End of Life Care
Hong Kong is facing a rapidly aging population. Unfortunately increased longevity does not translate to increased well-being at old age and good “quality of death”. Elderly persons, their families, health and social care professionals are increasing concerned with the inadequate, disjointed and lack of choice in care and treatment to allow our elders to die with dignity and comfort at the end of life.

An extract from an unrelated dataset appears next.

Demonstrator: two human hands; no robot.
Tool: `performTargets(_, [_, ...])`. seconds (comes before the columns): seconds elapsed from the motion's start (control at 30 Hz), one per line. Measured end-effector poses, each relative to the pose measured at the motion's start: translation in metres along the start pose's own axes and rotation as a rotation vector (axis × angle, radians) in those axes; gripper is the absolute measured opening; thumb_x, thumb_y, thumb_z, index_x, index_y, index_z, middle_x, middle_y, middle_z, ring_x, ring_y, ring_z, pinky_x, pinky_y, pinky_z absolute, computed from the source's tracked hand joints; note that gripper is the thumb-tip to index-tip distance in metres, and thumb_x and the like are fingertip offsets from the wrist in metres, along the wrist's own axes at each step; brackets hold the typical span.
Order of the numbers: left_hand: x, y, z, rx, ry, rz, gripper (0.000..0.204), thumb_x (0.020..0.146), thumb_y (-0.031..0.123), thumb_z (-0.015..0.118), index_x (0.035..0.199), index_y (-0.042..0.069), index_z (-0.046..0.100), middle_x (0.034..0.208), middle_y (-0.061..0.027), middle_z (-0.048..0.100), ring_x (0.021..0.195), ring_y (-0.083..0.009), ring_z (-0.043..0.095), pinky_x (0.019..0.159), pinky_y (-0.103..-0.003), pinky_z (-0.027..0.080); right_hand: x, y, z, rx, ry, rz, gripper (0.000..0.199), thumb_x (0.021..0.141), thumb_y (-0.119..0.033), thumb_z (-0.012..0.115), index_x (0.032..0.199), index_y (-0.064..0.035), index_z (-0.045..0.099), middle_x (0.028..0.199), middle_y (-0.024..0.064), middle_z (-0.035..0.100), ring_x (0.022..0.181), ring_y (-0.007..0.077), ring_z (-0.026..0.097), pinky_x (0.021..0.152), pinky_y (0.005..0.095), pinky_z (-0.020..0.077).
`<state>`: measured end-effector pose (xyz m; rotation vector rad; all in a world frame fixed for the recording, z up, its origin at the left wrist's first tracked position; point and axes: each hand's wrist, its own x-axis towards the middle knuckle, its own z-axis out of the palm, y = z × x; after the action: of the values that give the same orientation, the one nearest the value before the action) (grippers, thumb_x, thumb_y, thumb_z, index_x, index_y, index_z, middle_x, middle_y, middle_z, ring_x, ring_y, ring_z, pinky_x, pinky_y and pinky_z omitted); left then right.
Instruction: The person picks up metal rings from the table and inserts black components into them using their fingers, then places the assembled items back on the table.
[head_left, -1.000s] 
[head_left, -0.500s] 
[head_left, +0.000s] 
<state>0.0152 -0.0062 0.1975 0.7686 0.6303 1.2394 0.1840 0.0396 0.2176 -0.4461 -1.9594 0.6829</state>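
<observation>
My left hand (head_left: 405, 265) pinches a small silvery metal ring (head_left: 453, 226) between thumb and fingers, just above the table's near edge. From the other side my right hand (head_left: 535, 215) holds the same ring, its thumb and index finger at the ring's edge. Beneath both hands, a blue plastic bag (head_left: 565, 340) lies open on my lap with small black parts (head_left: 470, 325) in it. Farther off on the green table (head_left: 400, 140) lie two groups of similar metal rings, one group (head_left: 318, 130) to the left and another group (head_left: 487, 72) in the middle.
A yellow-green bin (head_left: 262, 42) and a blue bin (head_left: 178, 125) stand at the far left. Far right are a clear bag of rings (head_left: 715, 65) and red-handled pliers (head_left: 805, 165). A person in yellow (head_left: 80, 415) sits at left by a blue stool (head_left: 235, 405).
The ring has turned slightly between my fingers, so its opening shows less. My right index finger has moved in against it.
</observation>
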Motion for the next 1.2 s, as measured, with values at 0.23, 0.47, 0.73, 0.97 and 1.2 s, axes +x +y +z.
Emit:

End of life care straddles conventional policy domains of health and social care to complex narcotics laws in restricting the use of opioids, regulations on certification of deaths and the handling of dead body, legal status of advanced directives, professional training of care personnel, to the economics and financing mode of end of life care. To ensure the availability and quality of end of life care, there should be a holistic, coherent policy solution.
High level policy recognition to align the legal and service parameters of medical and social care is crucial. WHO and the Worldwide Palliative care Alliance (WPCA) have advocated for a whole systems approach to developing end of life care strategies.
Cross professional collaboration and assurance of service standards; moving from a hospital-inclined model of care to community-based care support; inadequate funding and manpower resources are all challenges in designing and managing an integrated end of life care system. Engagement of users, practitioners, service providers and policy makers in rational policy deliberation through impartial, systematic and evidence-based policy research are essential in the policy and program design process.
Last but not the least, combating perceptions of death and cultural taboos are critical hurdles in improving support to people in the last days of life and care after death. Promotion of life and death education, involvement and empowerment of service users and carers in the policy process are important parts of public engagement to ensure appropriateness and acceptability of policies and programs.
- Advocate for an End of Life Care Strategy for “Dying with dignity and comfort” in Hong Kong –Input in Agenda Setting, analyzing and studying policy choices and recommendations for policy implementation
- Develop an Joint-up Multidisciplinary Care system, that is cost effective and of choice to people facing death, through the engagement of professionals, practitioners and concern groups
- Alignment of Public Expectations and Preparations on Dying Well, Dialogue and Information Campaign to generate public awareness and acceptability
- Dialogue with Policy Makers and Advocacy for Policy Change and incorporation of Coherent Policy Directives and Resources for providing high quality, holistic and co-ordinated care for people at the end of life.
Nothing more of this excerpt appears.